Schmidt, Raab, Pelzig: Wenn TV-Karrieren ihr Ende finden
Aber auch ProSieben musste unverschuldet Rückschläge im Comedy-Bereich hinnehmen. Im vergangenen Jahrzehnt endeten die Karrieren großer Entertainer und Komiker, die für das deutsche Comedy-Fernsehen prägend waren. Die «Harald Schmidt Show» prägte das Bild der deutschen Late Night lange – sofern man von einer solchen überhaupt sprechen kann. 2014 war Schluss. Das zuvor erwähnte «Zimmer frei!» wird 2016 einem Ende zugeführt, Erwin Pelzig hing 2015 seinen TV-Hut an den Nagel. Der Klassiker «TV total» wurde vor Kurzem eingestellt.

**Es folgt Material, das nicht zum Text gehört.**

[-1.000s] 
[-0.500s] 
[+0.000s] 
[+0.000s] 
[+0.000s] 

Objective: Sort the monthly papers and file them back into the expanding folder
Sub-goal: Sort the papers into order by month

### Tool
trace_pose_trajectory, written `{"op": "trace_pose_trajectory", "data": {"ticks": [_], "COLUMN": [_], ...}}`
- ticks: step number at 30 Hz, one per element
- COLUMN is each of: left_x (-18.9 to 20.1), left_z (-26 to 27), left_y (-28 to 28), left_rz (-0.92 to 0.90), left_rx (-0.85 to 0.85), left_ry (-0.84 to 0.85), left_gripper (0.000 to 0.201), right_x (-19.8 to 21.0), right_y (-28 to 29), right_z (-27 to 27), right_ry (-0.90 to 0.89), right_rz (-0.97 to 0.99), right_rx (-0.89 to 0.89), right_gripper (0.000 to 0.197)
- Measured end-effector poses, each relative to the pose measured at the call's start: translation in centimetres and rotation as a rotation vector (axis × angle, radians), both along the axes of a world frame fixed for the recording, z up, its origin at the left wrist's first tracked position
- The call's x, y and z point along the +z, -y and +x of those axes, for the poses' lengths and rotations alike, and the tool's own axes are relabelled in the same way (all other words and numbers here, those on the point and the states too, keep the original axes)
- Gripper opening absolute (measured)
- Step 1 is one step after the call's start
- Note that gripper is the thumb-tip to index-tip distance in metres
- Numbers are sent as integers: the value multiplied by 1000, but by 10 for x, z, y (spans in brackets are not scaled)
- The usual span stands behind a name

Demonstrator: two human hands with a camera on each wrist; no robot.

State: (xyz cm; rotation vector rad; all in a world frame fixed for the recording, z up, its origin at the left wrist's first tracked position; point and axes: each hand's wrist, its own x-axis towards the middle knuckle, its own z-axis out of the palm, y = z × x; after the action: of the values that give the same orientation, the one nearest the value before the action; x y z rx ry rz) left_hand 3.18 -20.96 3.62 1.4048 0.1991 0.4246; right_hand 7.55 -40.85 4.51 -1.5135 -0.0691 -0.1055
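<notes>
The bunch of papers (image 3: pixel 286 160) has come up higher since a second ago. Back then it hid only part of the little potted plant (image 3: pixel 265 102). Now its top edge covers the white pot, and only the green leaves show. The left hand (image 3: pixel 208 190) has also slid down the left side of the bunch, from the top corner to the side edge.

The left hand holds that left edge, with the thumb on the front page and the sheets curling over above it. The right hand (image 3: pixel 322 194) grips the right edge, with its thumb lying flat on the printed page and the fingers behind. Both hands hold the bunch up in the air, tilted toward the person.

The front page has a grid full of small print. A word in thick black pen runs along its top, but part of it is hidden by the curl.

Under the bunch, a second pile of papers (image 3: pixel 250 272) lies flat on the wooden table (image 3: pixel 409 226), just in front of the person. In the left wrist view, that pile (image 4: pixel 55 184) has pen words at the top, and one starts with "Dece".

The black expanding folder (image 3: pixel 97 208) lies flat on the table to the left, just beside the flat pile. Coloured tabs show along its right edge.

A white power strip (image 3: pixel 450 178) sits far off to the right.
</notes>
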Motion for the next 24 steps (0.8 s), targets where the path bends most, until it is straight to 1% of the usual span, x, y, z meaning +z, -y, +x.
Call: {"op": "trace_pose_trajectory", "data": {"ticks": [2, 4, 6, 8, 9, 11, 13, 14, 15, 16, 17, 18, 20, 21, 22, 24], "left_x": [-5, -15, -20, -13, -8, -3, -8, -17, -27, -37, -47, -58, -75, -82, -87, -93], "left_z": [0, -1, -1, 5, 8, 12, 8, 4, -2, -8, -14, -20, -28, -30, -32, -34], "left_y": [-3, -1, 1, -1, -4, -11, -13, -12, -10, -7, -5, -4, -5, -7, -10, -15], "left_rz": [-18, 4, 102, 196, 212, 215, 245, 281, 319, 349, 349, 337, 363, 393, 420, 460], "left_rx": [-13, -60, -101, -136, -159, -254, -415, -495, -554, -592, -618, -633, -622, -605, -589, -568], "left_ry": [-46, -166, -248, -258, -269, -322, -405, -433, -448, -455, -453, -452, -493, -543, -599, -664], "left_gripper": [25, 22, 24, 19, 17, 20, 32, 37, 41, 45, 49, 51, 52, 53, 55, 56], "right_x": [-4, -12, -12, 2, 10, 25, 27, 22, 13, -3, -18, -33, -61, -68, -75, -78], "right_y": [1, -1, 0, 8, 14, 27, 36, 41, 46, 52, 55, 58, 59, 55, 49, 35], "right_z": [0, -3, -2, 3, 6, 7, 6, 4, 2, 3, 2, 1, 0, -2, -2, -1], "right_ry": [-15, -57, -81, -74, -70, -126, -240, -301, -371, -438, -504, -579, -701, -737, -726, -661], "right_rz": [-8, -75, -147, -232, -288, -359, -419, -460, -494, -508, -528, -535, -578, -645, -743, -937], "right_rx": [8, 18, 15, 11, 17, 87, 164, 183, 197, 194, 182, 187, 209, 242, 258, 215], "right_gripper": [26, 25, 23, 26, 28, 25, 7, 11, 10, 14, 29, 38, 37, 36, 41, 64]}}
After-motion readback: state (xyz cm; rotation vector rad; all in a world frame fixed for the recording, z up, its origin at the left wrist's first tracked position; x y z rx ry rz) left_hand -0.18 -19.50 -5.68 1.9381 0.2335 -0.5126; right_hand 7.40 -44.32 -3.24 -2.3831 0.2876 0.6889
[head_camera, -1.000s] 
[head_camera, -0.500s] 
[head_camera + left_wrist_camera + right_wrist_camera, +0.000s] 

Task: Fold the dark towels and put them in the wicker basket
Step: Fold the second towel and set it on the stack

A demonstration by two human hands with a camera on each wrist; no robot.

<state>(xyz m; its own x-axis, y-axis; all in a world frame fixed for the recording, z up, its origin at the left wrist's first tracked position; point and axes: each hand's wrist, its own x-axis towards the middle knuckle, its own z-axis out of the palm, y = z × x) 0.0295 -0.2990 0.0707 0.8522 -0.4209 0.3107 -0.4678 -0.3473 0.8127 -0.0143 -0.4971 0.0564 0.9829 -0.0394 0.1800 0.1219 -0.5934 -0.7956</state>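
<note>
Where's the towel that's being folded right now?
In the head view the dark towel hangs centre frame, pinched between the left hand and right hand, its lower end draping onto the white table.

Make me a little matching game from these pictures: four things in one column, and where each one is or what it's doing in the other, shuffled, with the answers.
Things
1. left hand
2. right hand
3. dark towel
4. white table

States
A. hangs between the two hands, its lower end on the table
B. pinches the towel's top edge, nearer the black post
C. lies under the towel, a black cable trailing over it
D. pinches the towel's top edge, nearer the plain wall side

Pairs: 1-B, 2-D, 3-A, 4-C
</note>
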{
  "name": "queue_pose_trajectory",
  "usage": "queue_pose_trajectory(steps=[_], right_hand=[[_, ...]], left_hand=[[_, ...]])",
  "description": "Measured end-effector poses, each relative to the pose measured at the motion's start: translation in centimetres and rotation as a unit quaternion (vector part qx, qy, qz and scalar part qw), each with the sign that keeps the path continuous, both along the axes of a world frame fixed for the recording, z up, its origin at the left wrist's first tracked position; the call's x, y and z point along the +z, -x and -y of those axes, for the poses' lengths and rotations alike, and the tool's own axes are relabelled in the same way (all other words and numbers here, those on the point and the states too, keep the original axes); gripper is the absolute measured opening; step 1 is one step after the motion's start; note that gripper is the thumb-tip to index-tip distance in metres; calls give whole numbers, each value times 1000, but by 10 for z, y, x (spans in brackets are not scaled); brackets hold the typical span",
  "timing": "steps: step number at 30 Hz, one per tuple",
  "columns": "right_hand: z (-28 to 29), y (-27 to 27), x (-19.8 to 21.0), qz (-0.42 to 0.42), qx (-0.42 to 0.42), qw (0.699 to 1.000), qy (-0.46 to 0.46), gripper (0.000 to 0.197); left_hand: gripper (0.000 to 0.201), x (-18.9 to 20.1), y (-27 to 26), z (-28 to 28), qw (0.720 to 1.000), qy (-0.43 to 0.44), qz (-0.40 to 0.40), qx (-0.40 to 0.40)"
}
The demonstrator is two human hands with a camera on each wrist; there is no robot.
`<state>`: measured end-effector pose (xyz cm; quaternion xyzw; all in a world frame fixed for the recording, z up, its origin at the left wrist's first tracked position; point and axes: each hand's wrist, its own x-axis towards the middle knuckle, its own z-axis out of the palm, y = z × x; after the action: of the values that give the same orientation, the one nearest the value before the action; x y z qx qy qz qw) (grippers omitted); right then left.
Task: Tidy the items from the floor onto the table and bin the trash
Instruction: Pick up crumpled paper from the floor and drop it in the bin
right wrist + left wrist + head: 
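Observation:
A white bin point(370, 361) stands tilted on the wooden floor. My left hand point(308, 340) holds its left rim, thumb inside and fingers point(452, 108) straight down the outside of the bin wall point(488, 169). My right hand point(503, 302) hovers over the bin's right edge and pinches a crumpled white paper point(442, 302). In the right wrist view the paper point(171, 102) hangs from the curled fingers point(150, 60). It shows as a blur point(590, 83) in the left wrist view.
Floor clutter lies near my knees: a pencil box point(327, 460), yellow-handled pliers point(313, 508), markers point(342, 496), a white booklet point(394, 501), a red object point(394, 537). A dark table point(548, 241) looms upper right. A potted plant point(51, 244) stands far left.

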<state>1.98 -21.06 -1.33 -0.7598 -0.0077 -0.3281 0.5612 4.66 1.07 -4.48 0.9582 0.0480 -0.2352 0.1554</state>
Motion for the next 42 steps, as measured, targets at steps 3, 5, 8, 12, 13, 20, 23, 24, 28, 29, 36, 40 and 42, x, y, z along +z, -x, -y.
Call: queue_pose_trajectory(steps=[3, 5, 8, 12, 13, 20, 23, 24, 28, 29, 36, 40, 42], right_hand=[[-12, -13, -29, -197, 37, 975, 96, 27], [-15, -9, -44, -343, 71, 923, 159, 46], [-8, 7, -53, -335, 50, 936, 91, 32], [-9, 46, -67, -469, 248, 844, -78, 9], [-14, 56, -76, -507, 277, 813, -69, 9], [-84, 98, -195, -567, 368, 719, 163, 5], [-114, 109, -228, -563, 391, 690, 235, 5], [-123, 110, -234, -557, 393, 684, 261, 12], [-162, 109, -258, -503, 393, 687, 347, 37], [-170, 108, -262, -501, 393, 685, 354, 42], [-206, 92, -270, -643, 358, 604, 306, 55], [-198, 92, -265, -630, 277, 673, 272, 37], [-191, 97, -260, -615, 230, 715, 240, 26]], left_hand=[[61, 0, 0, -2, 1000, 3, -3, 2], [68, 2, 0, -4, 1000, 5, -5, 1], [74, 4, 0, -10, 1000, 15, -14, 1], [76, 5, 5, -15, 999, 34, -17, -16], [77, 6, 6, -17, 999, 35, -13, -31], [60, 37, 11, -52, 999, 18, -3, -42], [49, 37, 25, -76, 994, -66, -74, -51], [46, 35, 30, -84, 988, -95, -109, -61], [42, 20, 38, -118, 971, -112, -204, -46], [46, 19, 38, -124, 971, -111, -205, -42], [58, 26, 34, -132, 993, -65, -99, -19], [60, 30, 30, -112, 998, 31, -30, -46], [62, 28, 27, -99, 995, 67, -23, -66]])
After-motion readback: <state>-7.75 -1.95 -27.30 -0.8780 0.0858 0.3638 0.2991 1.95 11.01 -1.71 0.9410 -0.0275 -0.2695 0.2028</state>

Heute hat sich im Privatfernsehen eine neue Riege an Comedians an die Spitze gestellt. Denn auch wenn es einige große Trends im deutschen Comedy-TV gab, so blieb eines doch gleich: Sat.1 und RTL produzieren immer noch zahlreiche Sendungen für dieses herausfordernde Genre. Zu erwähnen sind die verschiedenen Formate von Cindy aus Marzahn (RTL/Sat.1), Mario Barth und Bülent Ceylan (beide RTL). Weiterhin gibt es interessante Sketch-Serien wie «Knallerfrauen» (Sat.1) mit Martina Hill. Nicht zu vergessen gut produzierte Serien: «Danni Lowinski» (Sat.1), «Doctor’s Diary» (RTL) und «Pastewka» (Sat.1).
Deutsche Comedy im TV hat in den Jahren seit dem Ende von «Was guckst du?!» interessante Änderungen erfahren. Die größere Bedeutung öffentlich-rechtlicher Formate, die sinkende Zahl an Formaten auf ProSieben sowie das Karriereende vieler Comedy-Größen sind wohl die die bemerkenswertesten. Deutschland hat trotzdem noch Humor – aller Klischees zum Trotz. Auch wenn die Innovationsfreude vor allem bei den Privatsendern anscheinend abgenommen hat. Tot ist die deutsche Comedy definitiv nicht. Sie findet lediglich neue Formen und Produzenten. So zumindest mein ganz persönlicher Eindruck.
Anmerkung: Dieser Artikel erhebt keinen Anspruch auf Vollständigkeit. Die genannten Formate sind typische Vertreter des Genres oder Sendungen, die meiner Ansicht nach einen Einfluss auf die deutsche TV-Comedy genommen haben.